---------- Data extracts ----------

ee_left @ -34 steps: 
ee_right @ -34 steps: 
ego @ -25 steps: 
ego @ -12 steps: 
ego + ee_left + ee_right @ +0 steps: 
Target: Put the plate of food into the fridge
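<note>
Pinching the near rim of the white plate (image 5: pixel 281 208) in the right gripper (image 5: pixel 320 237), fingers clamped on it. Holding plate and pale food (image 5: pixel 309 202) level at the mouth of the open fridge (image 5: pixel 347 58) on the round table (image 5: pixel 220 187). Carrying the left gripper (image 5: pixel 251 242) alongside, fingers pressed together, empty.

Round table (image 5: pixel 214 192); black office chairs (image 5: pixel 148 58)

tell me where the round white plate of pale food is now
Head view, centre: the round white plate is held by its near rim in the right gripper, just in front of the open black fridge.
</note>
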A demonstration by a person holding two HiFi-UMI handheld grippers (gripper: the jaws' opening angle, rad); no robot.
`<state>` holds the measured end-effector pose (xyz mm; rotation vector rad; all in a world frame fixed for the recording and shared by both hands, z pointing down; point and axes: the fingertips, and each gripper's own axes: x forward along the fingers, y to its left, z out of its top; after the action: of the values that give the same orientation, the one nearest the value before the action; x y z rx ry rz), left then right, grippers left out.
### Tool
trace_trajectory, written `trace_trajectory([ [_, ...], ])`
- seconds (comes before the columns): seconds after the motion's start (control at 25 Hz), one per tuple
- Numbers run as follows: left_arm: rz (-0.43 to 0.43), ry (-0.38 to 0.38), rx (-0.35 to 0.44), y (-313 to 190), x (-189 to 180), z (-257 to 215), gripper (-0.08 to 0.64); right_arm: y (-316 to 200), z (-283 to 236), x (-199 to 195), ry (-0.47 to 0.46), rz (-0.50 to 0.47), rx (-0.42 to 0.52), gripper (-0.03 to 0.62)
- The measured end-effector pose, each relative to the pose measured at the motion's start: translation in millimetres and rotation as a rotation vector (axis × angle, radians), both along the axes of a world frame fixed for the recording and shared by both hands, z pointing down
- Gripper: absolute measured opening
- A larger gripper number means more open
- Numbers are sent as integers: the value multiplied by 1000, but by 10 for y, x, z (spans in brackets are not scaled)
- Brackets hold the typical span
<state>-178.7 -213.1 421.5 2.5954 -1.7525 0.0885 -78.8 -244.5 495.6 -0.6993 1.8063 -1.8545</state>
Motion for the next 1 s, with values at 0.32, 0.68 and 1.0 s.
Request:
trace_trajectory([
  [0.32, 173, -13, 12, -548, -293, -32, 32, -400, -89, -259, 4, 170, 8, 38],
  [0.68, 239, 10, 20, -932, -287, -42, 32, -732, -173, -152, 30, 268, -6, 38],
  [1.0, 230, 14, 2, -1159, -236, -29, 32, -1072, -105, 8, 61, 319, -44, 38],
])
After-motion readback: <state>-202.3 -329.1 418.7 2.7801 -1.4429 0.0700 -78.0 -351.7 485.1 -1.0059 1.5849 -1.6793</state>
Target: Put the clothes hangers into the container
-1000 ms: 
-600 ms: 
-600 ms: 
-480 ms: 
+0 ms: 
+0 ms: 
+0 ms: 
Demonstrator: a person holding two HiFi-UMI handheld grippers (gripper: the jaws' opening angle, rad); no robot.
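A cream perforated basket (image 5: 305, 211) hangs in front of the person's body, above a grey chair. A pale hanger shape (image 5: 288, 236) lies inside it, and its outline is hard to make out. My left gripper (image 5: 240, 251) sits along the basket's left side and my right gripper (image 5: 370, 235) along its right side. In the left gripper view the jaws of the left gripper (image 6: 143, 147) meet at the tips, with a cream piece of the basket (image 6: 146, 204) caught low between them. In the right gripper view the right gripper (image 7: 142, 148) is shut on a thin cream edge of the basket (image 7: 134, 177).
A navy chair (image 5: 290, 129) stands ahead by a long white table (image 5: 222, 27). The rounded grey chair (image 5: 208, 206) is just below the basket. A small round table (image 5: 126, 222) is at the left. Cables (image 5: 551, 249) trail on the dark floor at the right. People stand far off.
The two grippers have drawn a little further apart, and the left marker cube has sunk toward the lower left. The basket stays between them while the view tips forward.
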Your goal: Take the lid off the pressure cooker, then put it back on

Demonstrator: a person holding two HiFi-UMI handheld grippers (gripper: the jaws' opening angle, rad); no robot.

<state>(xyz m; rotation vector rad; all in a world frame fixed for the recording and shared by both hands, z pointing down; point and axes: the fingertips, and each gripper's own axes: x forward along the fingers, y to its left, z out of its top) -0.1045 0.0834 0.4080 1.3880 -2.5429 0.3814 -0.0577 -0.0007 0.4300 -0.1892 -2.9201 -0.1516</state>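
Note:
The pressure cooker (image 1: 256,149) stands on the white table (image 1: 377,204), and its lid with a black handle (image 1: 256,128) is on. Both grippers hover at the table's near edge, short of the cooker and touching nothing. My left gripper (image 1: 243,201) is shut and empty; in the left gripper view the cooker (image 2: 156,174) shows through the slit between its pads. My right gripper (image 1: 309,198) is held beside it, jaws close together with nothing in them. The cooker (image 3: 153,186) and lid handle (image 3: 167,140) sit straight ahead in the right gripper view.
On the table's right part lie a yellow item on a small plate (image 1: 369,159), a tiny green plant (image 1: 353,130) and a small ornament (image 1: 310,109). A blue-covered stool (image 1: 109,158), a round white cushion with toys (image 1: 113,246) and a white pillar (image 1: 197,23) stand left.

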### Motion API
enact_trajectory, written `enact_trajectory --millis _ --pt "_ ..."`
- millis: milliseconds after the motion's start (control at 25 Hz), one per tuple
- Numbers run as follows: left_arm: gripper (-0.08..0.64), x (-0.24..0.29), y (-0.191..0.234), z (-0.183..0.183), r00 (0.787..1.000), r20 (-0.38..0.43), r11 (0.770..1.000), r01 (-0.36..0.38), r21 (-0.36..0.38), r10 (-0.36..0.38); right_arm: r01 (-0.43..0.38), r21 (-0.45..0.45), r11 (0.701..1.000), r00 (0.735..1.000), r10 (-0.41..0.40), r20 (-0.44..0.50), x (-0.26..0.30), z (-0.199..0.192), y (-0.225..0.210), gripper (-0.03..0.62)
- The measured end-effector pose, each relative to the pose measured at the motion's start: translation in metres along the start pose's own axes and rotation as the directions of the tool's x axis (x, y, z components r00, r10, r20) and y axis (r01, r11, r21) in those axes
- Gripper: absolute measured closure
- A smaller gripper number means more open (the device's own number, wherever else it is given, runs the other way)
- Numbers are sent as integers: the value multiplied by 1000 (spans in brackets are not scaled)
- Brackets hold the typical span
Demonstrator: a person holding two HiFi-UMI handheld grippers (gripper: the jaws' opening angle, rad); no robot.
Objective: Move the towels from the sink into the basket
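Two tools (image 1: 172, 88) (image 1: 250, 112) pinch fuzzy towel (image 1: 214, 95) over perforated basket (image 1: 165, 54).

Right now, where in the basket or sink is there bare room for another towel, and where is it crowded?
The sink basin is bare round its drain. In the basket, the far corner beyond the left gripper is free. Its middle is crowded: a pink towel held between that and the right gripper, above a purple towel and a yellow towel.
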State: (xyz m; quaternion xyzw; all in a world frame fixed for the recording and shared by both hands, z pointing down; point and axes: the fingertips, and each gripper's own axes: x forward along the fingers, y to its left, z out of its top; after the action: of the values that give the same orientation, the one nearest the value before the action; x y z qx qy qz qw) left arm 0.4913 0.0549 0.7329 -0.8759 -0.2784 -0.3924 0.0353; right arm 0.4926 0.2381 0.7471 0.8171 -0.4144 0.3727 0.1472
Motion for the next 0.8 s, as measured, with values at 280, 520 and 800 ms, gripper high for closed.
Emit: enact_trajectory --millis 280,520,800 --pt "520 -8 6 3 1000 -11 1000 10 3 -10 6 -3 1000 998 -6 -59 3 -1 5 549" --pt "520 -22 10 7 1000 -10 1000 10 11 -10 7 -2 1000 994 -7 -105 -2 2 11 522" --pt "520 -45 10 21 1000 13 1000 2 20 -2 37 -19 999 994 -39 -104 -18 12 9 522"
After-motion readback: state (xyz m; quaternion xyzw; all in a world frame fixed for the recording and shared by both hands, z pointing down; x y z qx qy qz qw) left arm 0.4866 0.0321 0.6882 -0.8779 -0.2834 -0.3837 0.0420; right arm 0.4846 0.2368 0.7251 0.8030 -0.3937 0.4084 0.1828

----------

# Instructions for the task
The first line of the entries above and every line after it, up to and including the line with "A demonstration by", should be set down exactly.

# Written solution
ee_left @ -34 steps: 
ee_right @ -34 steps: 
ego @ -25 steps: 
ego @ -12 steps: 
ego + ee_left + ee_right @ +0 steps: 
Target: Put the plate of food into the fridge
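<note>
Pinching the near rim of the white plate (image 5: pixel 281 208) in the right gripper (image 5: pixel 320 237), fingers clamped on it. Holding plate and pale food (image 5: pixel 309 202) level at the mouth of the open fridge (image 5: pixel 347 58) on the round table (image 5: pixel 220 187). Carrying the left gripper (image 5: pixel 251 242) alongside, fingers pressed together, empty.

Round table (image 5: pixel 214 192); black office chairs (image 5: pixel 148 58)

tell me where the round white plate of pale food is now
Head view, centre: the round white plate is held by its near rim in the right gripper, just in front of the open black fridge.
</note>
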A demonstration by a person holding two HiFi-UMI handheld grippers (gripper: the jaws' opening angle, rad); no robot.

Work on this exercise is done.